Here are five things to know about IBS from The American College of Gastroenterology

1. In the United States, it is estimated that 10-15 percent of the adult population suffers from IBS symptoms, yet only 5 to 7 percent of adults have been diagnosed with the condition. IBS is the most common condition diagnosed by gastroenterologists and one of the most common disorders seen by primary care physicians.

2. The exact cause of irritable bowel syndrome is not known. However, tremendous advances in our understanding of this common and disabling disorder have been made in the last 10 years. Abnormal motility in terms of the bowel moving too fast (which causes diarrhea) or too slow (which causes constipation) is certainly part of this syndrome. However, this represents only one part of a complicated disorder. The symptoms of pain, incomplete emptying of the bowels, and bloating cannot be explained only by abnormal gut GI motility. Over the last 20 years a number of very well done scientific studies have demonstrated that individuals with IBS tend to have higher levels of sensitivity in the intestines compared to individuals who do not have IBS.

3. In the last 10 years, researchers have identified certain chemicals present in the gut, which send signals from nerve endings from the intestines to the brain, and also from the brain to the intestines. These chemicals are called “neuro transmitters” and work as messengers between nerve endings to carry signals including painful sensations in both directions. This is very important because this has led to the development of new drugs to treat IBS. Some of these drugs are currently available. Others are in development. As we identify more and more of these substances and better understand their actions, we may be able to further supplement the arsenal of medications that will influence these neurotransmitters and thus help relieve the symptoms of IBS.

4. A number of other interesting theories have been put forward in the last few years. One is the concept that IBS may be triggered by an intestinal infection. A small but significant number of people contract IBS-like symptoms which persist after suffering from an acute self limited (and ultimately resolved) gastrointestinal infection. This suggests a possible role for either the activation of inflammatory transmitters or possibly an immune reaction to the original infectious agent (the germ or virus). Again, the exact mechanism why this occurs is not clear and is under intense investigation.

Another interesting theory which has been put forward is the possibility is that IBS may result from overgrowth of normal bacteria in the gut. This “bacterial overgrowth” is an intriguing theory. However there have been a number of conflicting studies to support/not support this theory. What is interesting is that there are IBS patients that do indeed seem to respond to treatment with antibiotics. Again, the exact reason why bacterial overgrowth would exist in patients with IBS and/or cause IBS to occur has not been completely explained. It represents another provocative perspective on the role of gut flora in the generation of bowel disorders.

5. Although it is proposed in some quarters, there is little evidence to support that IBS results from “food intolerance”. This is to be differentiated however with the fact that celiac disease, an autoimmune disease that causes a violent inflammatory reaction in the intestine to the protein gluten, can mimic the symptoms of IBS. Recent evidence shows that in patients with IBS-like symptoms testing for celiac disease, which can be accomplished with a simple blood test, should be considered, particularly if IBS like symptoms do not respond to reasonable treatment.

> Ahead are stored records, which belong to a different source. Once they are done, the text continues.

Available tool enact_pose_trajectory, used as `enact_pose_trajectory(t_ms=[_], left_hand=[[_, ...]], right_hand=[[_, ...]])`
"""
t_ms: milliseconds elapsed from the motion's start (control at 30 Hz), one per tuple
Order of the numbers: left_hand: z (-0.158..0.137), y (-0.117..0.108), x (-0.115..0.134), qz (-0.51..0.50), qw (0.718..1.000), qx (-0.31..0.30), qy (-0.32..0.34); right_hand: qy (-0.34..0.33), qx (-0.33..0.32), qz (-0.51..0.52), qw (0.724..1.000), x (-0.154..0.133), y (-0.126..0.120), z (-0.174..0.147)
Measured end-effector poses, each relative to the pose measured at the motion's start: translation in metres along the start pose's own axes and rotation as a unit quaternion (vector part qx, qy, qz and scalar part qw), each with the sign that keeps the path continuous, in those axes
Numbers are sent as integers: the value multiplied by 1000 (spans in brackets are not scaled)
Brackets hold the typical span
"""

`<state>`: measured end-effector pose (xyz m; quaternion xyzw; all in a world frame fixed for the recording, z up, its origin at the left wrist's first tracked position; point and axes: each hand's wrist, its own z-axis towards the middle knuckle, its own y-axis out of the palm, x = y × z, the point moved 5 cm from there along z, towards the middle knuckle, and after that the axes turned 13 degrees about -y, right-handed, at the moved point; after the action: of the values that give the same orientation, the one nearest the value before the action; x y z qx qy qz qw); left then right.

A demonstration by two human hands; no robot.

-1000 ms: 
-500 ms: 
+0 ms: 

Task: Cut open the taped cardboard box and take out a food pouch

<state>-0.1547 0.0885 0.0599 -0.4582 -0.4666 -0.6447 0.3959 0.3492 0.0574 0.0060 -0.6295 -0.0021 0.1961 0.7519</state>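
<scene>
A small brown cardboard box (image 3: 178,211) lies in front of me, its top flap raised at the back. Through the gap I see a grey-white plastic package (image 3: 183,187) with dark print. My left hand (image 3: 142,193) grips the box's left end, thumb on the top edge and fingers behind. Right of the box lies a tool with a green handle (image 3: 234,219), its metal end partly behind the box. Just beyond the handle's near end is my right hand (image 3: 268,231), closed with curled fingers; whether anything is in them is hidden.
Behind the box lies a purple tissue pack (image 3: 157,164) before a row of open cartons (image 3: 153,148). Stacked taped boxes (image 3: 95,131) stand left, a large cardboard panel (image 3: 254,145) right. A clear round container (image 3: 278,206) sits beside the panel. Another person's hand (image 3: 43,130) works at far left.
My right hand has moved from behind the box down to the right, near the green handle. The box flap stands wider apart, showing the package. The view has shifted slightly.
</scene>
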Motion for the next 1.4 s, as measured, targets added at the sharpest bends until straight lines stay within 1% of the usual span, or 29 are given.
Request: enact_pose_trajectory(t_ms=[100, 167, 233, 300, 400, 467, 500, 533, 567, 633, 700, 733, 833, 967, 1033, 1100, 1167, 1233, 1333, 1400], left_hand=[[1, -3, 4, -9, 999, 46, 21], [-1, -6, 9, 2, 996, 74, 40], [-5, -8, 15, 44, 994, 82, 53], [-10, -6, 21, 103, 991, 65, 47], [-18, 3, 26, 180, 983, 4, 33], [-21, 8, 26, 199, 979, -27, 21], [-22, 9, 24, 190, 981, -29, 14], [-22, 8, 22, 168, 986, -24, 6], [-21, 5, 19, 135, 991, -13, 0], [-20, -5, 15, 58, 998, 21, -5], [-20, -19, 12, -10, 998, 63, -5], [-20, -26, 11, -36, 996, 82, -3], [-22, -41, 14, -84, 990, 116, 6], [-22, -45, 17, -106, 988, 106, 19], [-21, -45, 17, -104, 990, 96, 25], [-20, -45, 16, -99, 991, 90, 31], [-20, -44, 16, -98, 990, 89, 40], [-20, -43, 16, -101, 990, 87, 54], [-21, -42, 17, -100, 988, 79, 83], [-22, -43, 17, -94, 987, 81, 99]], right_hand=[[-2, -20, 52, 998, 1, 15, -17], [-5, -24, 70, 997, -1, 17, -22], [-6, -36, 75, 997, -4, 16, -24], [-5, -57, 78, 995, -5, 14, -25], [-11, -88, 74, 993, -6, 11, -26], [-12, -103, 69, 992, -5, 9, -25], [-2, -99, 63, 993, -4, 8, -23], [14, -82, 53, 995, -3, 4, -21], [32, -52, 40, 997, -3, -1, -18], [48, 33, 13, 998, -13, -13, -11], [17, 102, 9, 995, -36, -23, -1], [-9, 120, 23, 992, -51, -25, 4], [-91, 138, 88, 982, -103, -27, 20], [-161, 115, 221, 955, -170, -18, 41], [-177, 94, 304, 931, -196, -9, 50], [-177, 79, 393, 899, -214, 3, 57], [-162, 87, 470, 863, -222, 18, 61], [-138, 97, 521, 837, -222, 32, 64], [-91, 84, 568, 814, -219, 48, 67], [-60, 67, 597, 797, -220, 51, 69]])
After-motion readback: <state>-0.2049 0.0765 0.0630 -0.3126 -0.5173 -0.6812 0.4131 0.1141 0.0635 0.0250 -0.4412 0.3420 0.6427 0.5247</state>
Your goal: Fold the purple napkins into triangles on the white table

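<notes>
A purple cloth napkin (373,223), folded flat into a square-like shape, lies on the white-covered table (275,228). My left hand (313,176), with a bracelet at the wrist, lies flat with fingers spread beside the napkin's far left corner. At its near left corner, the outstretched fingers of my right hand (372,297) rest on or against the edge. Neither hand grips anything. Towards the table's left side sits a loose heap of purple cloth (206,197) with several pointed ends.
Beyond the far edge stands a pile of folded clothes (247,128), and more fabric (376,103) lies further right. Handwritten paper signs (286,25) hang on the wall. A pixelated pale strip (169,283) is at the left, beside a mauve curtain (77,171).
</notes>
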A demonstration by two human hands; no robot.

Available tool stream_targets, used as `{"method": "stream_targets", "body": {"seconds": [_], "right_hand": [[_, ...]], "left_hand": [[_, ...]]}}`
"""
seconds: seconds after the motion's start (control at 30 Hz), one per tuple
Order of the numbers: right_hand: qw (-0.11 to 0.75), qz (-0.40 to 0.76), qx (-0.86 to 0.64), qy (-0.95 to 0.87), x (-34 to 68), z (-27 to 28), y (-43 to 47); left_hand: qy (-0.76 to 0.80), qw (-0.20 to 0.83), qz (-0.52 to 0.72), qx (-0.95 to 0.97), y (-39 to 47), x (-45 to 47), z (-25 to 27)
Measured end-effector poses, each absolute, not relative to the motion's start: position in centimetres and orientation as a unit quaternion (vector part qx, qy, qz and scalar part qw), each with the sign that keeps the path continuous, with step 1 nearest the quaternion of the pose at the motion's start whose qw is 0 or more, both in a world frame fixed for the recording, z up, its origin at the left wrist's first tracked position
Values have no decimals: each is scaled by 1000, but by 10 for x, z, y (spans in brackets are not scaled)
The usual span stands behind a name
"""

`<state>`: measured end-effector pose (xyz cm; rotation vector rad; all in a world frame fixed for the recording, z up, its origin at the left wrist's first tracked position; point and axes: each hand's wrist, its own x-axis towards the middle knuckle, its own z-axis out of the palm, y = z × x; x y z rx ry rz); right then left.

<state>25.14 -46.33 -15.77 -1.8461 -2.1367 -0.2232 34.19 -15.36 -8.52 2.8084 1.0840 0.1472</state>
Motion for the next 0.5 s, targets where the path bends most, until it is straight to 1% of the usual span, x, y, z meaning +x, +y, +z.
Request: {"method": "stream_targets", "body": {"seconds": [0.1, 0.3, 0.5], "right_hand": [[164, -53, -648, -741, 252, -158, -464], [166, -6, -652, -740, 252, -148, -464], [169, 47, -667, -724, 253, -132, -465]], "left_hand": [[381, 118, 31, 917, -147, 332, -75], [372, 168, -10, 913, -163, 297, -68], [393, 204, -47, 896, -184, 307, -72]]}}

Source: The American College of Gastroenterology

Related Research

Gut Microbiota-Based Therapies for Irritable Bowel Syndrome, Clinical and Translational Gastroenterology volume 9, page e134 (2018) doi:10.1038/ctg.2018.2

Central Neuromodulators for Chronic GI Pain and FGIDs (DGBI) – A Rome Foundation Working Team Report, Gastroenterology 2017 Dec 21. pii: S0016-5085(17)36718-5. doi: 10.1053/j.gastro.2017.11.279; Published in print March, 2018

Beyond Tricyclics: New Ideas for Treating Patients With Painful and Refractory Functional Gastrointestinal Symptoms, The American Journal of Gastroenterology(2009) 104, 2897–2902 (2009) doi:10.1038/ajg.2009.341

Related Resources

ACG IBS Patient Health Center

International Foundation for Functional Gastrointestinal Disorders (IFFGD)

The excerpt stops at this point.